Climate leadership was already lost
While the UK reduced its emissions significantly over the 1990s and 2000s, it has not been a global climate leader for some time. The EU has spent the last year pushing through major reforms to strengthen its carbon pricing policy and introducing a carbon border tax. The US, through its 2022 Inflation Reduction Act, has introduced massive subsidies for electric vehicles, clean energy, and energy-efficient home improvements. China has come to dominate much of the supply chains for solar panels, wind turbines, and electric vehicles.
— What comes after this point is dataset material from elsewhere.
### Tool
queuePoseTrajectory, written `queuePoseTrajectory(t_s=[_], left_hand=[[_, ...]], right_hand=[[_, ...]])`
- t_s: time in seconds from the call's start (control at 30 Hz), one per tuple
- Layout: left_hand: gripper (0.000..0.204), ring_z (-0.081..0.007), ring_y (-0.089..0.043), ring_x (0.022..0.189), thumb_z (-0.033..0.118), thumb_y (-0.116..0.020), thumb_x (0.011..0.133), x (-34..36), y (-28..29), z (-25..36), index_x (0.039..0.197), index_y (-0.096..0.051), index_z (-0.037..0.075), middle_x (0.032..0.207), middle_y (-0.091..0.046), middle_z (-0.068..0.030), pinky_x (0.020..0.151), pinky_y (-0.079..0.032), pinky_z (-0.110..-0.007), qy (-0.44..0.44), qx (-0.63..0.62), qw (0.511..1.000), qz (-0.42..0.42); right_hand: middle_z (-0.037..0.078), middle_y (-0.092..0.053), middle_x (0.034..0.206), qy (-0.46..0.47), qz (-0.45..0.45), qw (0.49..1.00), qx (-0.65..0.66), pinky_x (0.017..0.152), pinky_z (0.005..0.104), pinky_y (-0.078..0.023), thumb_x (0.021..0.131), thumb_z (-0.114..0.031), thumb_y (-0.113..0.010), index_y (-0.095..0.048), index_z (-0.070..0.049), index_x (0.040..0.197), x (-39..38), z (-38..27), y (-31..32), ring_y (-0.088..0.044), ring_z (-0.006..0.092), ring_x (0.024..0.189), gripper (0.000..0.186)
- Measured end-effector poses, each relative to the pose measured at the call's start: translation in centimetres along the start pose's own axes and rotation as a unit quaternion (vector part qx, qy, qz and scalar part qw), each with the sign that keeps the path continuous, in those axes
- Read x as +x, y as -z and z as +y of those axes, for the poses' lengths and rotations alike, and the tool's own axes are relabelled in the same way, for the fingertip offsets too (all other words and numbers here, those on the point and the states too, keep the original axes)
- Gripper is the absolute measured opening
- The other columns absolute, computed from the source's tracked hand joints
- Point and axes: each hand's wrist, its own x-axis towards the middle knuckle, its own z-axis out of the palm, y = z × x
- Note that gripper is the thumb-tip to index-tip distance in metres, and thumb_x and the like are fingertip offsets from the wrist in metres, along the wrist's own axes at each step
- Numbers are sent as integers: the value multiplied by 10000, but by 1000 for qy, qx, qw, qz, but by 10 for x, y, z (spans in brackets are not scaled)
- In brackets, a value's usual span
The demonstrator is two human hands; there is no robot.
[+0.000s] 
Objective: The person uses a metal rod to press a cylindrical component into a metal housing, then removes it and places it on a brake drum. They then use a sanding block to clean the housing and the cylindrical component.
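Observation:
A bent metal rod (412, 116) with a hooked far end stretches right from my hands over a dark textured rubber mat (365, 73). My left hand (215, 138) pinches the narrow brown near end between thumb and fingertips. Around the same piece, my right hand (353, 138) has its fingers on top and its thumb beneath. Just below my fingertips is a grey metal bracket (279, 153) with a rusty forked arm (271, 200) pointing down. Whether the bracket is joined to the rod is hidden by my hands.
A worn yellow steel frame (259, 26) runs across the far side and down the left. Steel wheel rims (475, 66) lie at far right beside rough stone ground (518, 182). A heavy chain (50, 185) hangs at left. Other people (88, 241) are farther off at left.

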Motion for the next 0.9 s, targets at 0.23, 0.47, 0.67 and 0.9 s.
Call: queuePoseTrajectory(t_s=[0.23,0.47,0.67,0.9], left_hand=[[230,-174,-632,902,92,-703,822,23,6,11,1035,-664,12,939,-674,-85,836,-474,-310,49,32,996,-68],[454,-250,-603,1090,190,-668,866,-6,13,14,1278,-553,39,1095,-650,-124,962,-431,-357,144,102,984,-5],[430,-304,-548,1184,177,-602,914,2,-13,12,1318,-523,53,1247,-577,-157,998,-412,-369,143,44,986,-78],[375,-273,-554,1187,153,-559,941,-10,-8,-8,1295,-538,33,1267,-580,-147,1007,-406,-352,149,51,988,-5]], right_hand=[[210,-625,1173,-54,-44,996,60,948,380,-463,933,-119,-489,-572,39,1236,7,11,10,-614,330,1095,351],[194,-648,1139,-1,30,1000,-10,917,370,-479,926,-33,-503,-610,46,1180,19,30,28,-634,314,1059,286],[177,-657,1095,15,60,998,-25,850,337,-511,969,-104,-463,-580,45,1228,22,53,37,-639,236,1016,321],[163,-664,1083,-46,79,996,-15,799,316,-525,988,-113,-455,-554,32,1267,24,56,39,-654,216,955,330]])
The UK’s climate policy, aside from the setting of bold targets, has focused on promoting the City of London as a green financial center. This is why the UK has endorsed mandatory climate-related reporting for firms (to help investors) and launched its government green bond program. It has not been prepared to invest the same amount as the US, nor is it prepared to burden its economy with a stricter carbon pricing regime. In fact, actions were taken over the summer to ease the UK’s carbon price.
Following Sunak’s speech, there are even whispers among the financial community that future green bonds issued by the UK government could be treated with greater scepticism by investors.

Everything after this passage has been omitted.